【幕間】夜の戯れ
「そのままいって下さい」
静まり返った薄暗い部屋で、龍は可南に囁いた。チカチカとした青白いテレビの光が時折二人を照らしている。
「無理。もういけない……だって」
「だって?」
「怖い」
いつもならクライアントの無理難題にも、同業者の難癖にも、突発的なアクシデントにさえ動じないその人が、今はひどく不安げな表情で声を震わせている。
「俺が居るのに怖いんですか? ちゃんと見ててあげますから」
「でも……これ以上いったら……俺、怖い、嫌だ」
「ここで止めますか?」
「それも嫌だ……手伝って」
懇願するような薄紅色の瞳に見つめられ、龍は小さく吐息を漏らした。
「いいんですか? じゃあ……奥に」
「あ、やっぱり待って! 心の準備が」
「もう待たない」
「……!」
可南は息を呑んだ。大きな身体が覆いかぶさるようにやって来て——
◆◇◆◇
「待って倒れる! 乗ってくるな……あ! 今スティック押したでしょ! 奥行っちゃったじゃん、ドア開いたし血が床に滴ってたの見えなかったの!? フラグ立ってたのに!」
可南は半分押し倒されるような姿勢で、悲鳴にも似た声を上げた。死守しようと握りしめていたゲームのコントローラは完全に龍に奪われている。

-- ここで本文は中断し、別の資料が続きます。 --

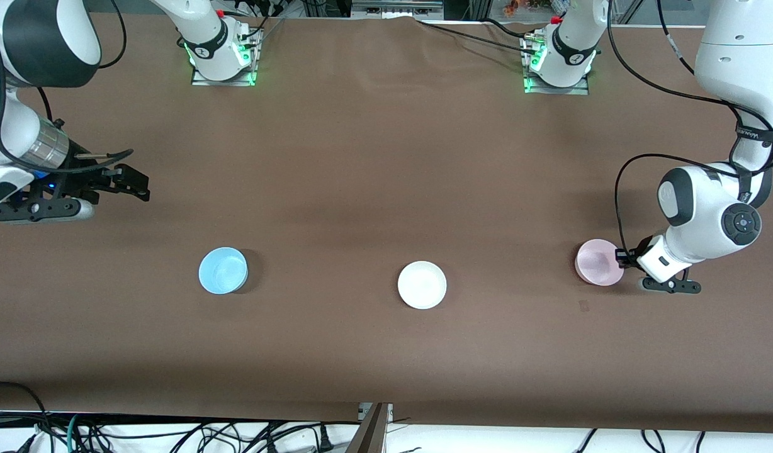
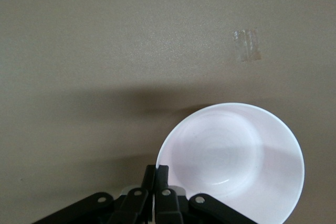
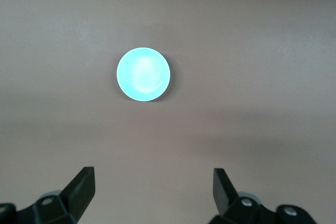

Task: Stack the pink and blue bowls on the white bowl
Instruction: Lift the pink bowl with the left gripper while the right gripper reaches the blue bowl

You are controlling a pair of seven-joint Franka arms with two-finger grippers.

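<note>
1. Front view, orientation: the blue bowl (image 1: 223,270), the white bowl (image 1: 422,285) and the pink bowl (image 1: 598,262) all stand upright with their openings facing up. Being round, they have no long axis.
2. Front view, layout: the three bowls form a row along the brown table (image 1: 386,157). The white bowl is in the middle, the blue bowl is toward the right arm's end and the pink bowl toward the left arm's end, each well apart from the next.
3. Front view, grippers: the left gripper (image 1: 620,257) is down at the pink bowl's rim, on the side toward the left arm's end. The right gripper (image 1: 141,187) hangs over bare table, well apart from the blue bowl.
4. Left wrist view: the pink bowl (image 2: 231,161) appears as a smooth, glossy, pale round dish. The left gripper (image 2: 156,178) is at its rim with fingers pressed together on the bowl's edge. A small clear tape scrap (image 2: 247,45) lies on the table near the bowl.
5. Right wrist view: the blue bowl (image 3: 143,73) is a plain, smooth disc of light blue, well apart from the right gripper (image 3: 154,184), whose dark fingers are spread wide with nothing between them
</note>
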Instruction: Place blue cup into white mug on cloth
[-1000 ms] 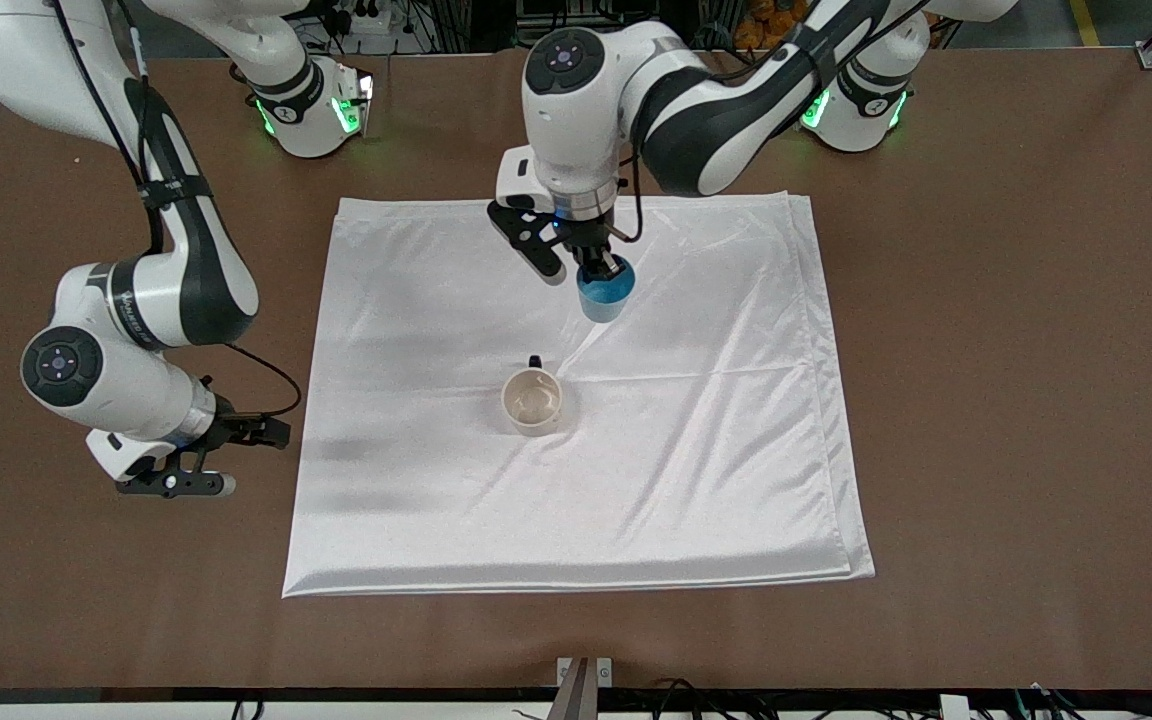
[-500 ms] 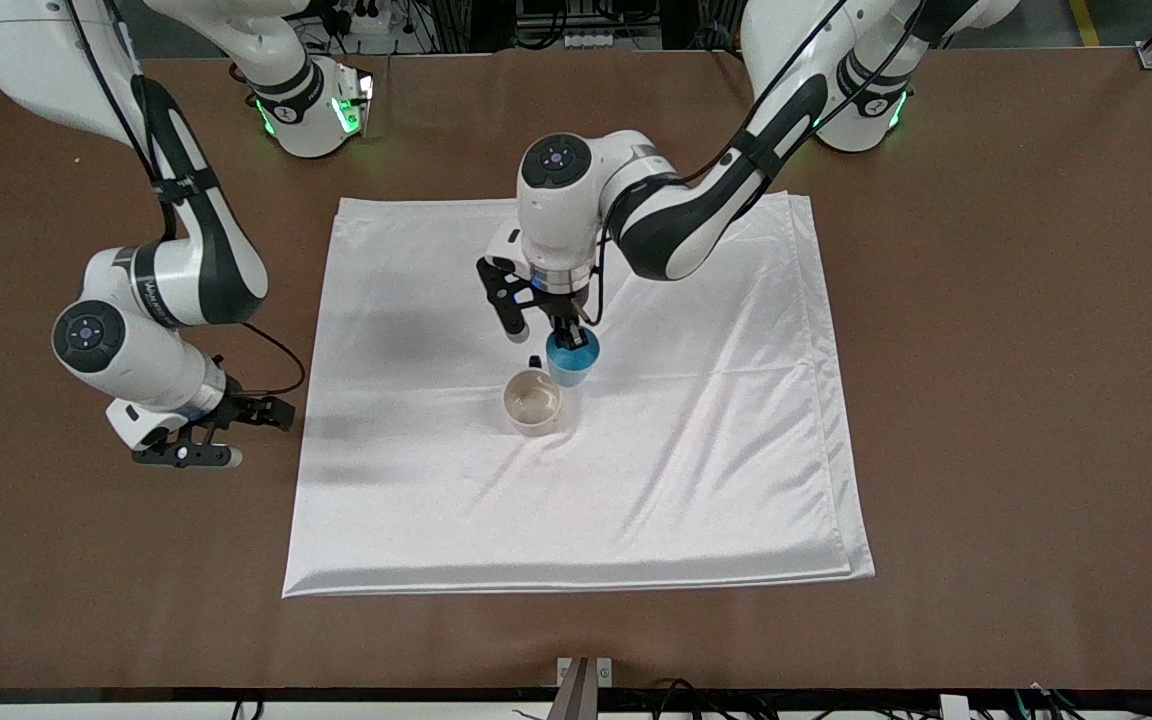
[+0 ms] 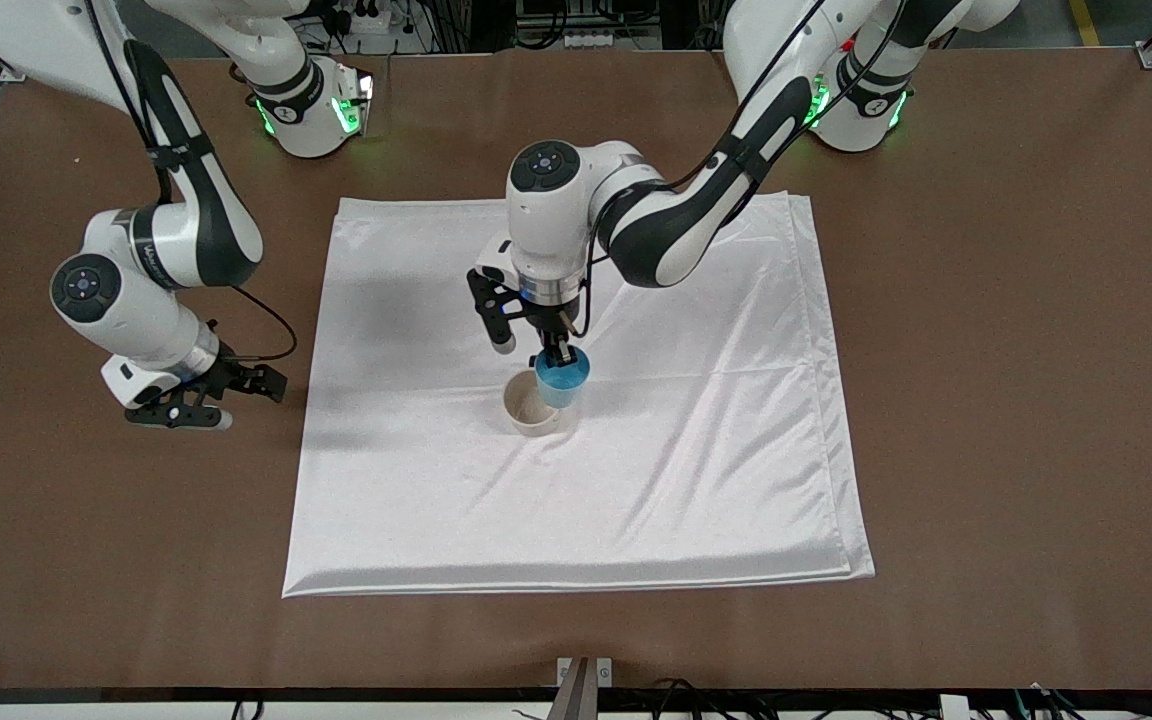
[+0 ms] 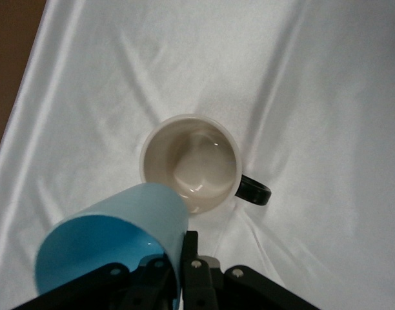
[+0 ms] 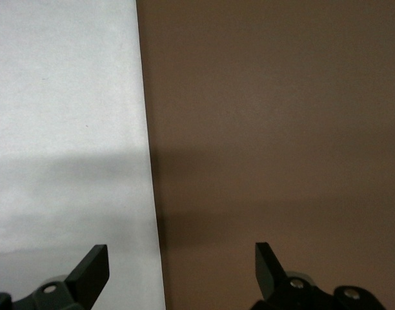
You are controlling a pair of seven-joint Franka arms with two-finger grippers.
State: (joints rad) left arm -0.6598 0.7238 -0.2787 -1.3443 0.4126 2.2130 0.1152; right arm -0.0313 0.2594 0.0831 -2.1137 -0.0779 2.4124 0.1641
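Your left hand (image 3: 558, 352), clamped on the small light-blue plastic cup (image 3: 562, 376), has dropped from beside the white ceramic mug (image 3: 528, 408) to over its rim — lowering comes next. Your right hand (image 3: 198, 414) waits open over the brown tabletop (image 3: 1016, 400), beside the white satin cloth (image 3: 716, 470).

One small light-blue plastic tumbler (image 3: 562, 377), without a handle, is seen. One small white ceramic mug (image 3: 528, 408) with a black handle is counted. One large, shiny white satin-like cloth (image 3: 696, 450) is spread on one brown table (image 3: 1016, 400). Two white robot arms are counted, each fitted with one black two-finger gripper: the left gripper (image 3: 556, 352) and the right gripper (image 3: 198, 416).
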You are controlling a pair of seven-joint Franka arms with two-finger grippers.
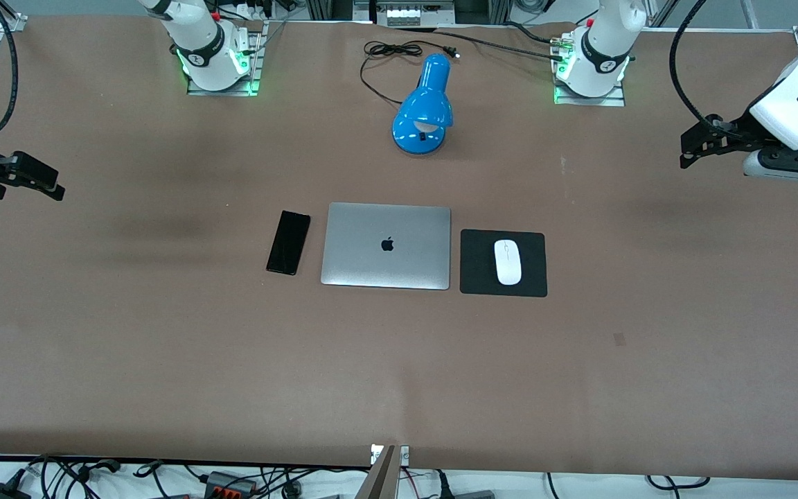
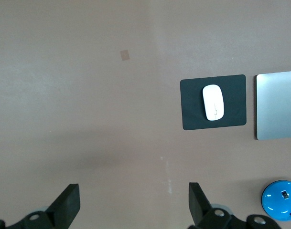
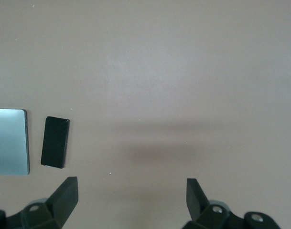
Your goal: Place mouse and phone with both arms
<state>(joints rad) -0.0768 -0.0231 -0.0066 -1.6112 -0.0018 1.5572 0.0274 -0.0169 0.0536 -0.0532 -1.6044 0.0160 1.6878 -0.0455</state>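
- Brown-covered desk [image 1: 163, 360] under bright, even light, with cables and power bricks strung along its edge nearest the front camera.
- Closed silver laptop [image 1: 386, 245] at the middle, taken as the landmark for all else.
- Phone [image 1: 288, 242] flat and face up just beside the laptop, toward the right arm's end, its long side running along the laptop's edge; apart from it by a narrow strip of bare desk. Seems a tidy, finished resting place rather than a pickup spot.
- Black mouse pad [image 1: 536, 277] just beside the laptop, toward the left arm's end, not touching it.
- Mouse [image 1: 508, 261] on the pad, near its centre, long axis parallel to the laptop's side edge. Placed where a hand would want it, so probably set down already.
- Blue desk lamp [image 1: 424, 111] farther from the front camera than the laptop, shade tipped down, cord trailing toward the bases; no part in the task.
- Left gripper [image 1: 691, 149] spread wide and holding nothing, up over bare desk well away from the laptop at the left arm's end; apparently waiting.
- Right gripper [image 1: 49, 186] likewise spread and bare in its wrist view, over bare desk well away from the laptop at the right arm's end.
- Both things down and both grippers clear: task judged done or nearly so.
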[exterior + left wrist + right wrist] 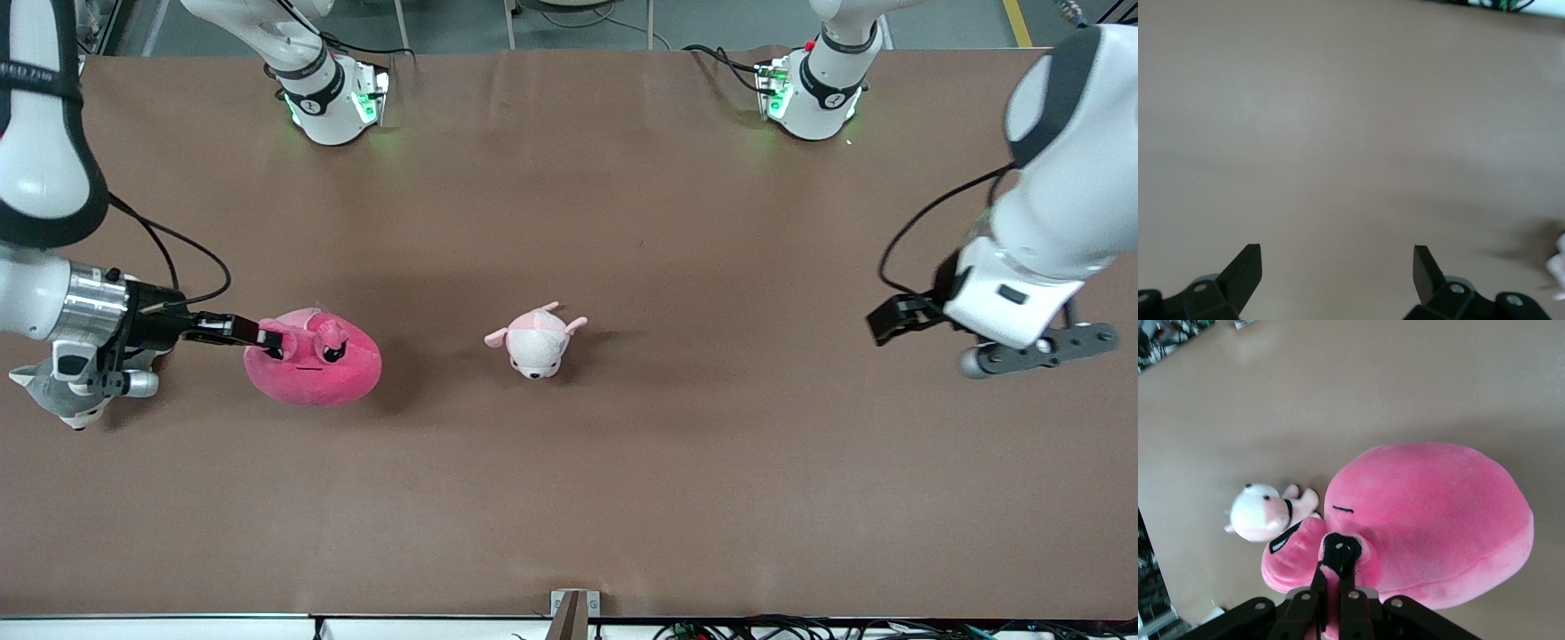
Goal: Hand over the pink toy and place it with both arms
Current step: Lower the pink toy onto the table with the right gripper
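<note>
Starting at the right arm's end of the brown table (569, 498), a grey-and-white plush dog (53, 396) is seen lying partly under the silver wrist of the right arm. The right gripper (271, 339) is closed on the edge of the round hot-pink plush toy (316, 364), close to one of its dark angry eyes; in the right wrist view the black fingertips (1338, 550) are pressed together into a fold of the pink fabric. The pink toy (1438, 520) is held low over the table, and it cannot be told if its underside is touching the surface. Near the middle of the table, a small pale pink-and-white plush animal (536, 338) is lying, apart from the pink toy. At the left arm's end, the left gripper (893, 317) is held above bare table, well apart from both toys. Its two black fingers (1245, 270) are spread wide with nothing between them, and the left arm is waiting
</note>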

そう、二人は今話題のホラーゲーム攻略中。目の前のテレビに映し出されていたのは、不気味な洋館のゲーム画面だった。
「手伝えっていうから押したんすよ!? たかがこんな廊下通過するのに何分かかってるんですか、さっさとセーブポイント行かないと進みませんて! あと2つチャプター進めるんでしょう?」
ソファに座り直し、いつになくムキになった龍は少し早口でまくし立てて「早くやれ」とばかりにコントローラーを可南に手渡した。
「今渡されても、待って!!ほら湧いたじゃん! クリーチャーめっちゃ湧いてる無理無理!」
「あぁもうコントローラー貸して! 何でそんな怖がりなのに毎回ホラー系やるんすか! もう……はい、進めて」
流れるようなスティック捌きとボタン連打で、あっという間に画面内の敵を全滅させた龍は、コントローラーを再び可南に手渡した。
「こういうのストーリーが気になっちゃって。さすが殲滅のプロ……もう敵出ない?」
まだまだ安心しきれない、といった様子で小首を傾げて人の顔を覗き込んでくる可南に、龍はジト目を向け一文字ずつ区切るように言った。
「早 く 行 っ て 下 さ い」
「はい。……ねぇ、奥の部屋音しない?怖い」
「はぁ……本当進まないっすね。じゃあこうして、手でも添えますか?」
あまりにも進展のない状況に半ば投げやりな気持ちになった龍は、大げさに背後から可南抱き寄せる。そして彼がコントローラを持つ左手に自分の左手を重ねた。
これだけ過保護にされれば悔しさや、負けん気が出てやる気に繋がるかと思いきや、可南は迷うことなく頷いた。
「ん、うん、そのまま左スティックやって」
「えっ?な……本当にこのまま? ちょっと近……えっと、やりづらいでしょう?」
一時の煽りのつもりで自分から密着してしまった龍は、強面な外見に似合わず顔を一気に赤くしてあからさまに狼狽えていた。しかし、当の可南は画面に集中していてその変化には気づかなかった。それどころか、
「ううん、前進は任せた。これなら最後まで行ける!」
「行けるて…行くの俺ですよね?これで戦闘も俺がやったら俺がクリアしたことになりません?」
「大丈夫!メインでコントローラー持ってるの俺だし俺がやったも同然だ」
「貴方がいいならいいですけど……じゃあ時間もないんでガンガン進めますよ」
「うん。目瞑ってもいい?」
「駄目です。せめて画面見て探索補助とファイル読むくらいして下さい」
「う……はい」
密着した体温の温かさと切なさを感じながら、グロテクスでバイオレンスな視覚情報に翻弄される龍と、実はしれっと目をつぶり無敵になった気分の可南。
温度差のひどい二人の共同作業は、あともう数時間続くのであった。